_PROBLEM DESCRIPTION_
The whole listing needs to be restated word for word.

_STORED DATA_
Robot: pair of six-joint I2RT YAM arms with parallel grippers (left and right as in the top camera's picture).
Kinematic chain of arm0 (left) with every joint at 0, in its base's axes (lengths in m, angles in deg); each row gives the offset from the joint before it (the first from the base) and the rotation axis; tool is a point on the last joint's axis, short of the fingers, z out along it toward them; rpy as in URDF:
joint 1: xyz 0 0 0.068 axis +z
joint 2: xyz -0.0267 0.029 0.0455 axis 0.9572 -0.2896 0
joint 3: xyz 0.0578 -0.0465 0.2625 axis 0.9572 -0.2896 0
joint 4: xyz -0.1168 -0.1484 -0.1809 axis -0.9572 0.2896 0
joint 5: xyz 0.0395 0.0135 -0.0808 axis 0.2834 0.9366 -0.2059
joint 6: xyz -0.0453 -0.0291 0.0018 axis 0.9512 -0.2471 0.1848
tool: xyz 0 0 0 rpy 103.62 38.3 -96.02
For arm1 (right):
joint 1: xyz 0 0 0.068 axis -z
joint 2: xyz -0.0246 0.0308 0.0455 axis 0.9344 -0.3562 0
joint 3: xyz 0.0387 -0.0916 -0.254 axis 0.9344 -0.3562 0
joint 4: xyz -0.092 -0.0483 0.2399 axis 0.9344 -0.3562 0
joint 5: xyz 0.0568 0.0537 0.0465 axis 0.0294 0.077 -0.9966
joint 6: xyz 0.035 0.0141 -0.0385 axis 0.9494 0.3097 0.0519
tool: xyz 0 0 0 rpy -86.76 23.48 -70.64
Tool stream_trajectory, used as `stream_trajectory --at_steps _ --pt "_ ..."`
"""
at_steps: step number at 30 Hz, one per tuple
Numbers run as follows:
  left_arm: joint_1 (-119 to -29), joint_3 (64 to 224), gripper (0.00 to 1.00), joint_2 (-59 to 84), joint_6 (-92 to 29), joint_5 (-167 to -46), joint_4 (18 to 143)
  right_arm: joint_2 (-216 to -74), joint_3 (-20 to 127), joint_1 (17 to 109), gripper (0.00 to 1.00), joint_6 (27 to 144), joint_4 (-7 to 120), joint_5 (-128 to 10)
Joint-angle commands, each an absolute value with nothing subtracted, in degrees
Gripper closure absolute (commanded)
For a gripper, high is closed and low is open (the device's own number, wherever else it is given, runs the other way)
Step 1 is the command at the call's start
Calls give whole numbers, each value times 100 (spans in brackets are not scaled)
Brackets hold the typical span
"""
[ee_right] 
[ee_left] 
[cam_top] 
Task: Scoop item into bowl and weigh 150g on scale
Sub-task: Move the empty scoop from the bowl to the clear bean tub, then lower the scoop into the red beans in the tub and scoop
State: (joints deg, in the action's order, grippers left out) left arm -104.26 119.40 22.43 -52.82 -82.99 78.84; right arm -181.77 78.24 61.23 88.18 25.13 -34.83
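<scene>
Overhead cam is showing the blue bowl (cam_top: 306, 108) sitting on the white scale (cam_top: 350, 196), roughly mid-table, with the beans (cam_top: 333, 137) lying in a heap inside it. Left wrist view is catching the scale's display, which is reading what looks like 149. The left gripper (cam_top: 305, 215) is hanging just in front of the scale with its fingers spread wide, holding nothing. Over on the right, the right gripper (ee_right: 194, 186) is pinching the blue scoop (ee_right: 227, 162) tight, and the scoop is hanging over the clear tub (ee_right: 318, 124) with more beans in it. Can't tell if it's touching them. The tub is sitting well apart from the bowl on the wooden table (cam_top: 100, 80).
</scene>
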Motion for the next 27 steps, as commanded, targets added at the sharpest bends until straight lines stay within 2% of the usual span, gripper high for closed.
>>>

_WRITTEN RESPONSE_
Robot: pair of six-joint I2RT YAM arms with parallel grippers (left and right as in the top camera's picture).
Kinematic chain of arm0 (left) with every joint at 0, in its base's axes (lengths in m, angles in deg); each row gives the offset from the joint before it (the first from the base) and the rotation axis; tool is a point on the last joint's axis, short of the fingers, z out along it toward them; rpy as in URDF:
joint 1: xyz 0 0 0.068 axis +z
joint 2: xyz -0.0267 0.029 0.0455 axis 0.9572 -0.2896 0
joint 3: xyz 0.0578 -0.0465 0.2625 axis 0.9572 -0.2896 0
joint 4: xyz -0.1168 -0.1484 -0.1809 axis -0.9572 0.2896 0
joint 5: xyz 0.0395 0.0135 -0.0808 axis 0.2834 0.9366 -0.2059
joint 6: xyz -0.0453 -0.0291 0.0018 axis 0.9512 -0.2471 0.1848
tool: xyz 0 0 0 rpy 103.62 38.3 -96.02
For arm1 (right):
joint 1: xyz 0 0 0.068 axis -z
joint 2: xyz -0.0246 0.0308 0.0455 axis 0.9344 -0.3562 0
joint 3: xyz 0.0387 -0.0916 -0.254 axis 0.9344 -0.3562 0
joint 4: xyz -0.092 -0.0483 0.2399 axis 0.9344 -0.3562 0
joint 5: xyz 0.0568 0.0537 0.0465 axis 0.0294 0.077 -0.9966
joint 6: xyz 0.035 0.0141 -0.0385 axis 0.9494 0.3097 0.0519
tool: xyz 0 0 0 rpy -86.76 23.48 -70.64
Tool stream_trajectory, used as `stream_trajectory --at_steps _ --pt "_ ..."`
"""
at_steps: step number at 30 Hz, one per tuple
Numbers run as follows:
  left_arm: joint_1 (-119 to -29), joint_3 (64 to 224), gripper (0.00 to 1.00), joint_2 (-59 to 84), joint_6 (-92 to 29), joint_5 (-167 to -46), joint_4 (18 to 143)
  right_arm: joint_2 (-216 to -74), joint_3 (-20 to 127), joint_1 (17 to 109), gripper (0.00 to 1.00), joint_6 (27 to 144), joint_4 (-7 to 120), joint_5 (-128 to 10)
Joint-angle commands, each an absolute value with nothing subtracted, in degrees
Gripper closure absolute (commanded)
For a gripper, high is closed and low is open (the device's own number, wherever else it is given, runs the other way)
Step 1 is the command at the call's start
Calls give whole numbers, each value times 100 (spans in brackets are not scaled)
Brackets hold the typical span
"""
[ee_right] 
[ee_left] 
[cam_top] 
Task: Scoop item into bowl and weigh 150g on scale
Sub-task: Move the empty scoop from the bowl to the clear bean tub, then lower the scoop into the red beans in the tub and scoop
State: (joints deg, in the action's order, grippers left out) left arm -104.26 119.40 22.43 -52.82 -82.99 78.84; right arm -181.77 78.24 61.23 88.18 25.13 -34.83
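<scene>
Overhead cam is showing the blue bowl (cam_top: 306, 108) sitting on the white scale (cam_top: 350, 196), roughly mid-table, with the beans (cam_top: 333, 137) lying in a heap inside it. Left wrist view is catching the scale's display, which is reading what looks like 149. The left gripper (cam_top: 305, 215) is hanging just in front of the scale with its fingers spread wide, holding nothing. Over on the right, the right gripper (ee_right: 194, 186) is pinching the blue scoop (ee_right: 227, 162) tight, and the scoop is hanging over the clear tub (ee_right: 318, 124) with more beans in it. Can't tell if it's touching them. The tub is sitting well apart from the bowl on the wooden table (cam_top: 100, 80).
</scene>
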Motion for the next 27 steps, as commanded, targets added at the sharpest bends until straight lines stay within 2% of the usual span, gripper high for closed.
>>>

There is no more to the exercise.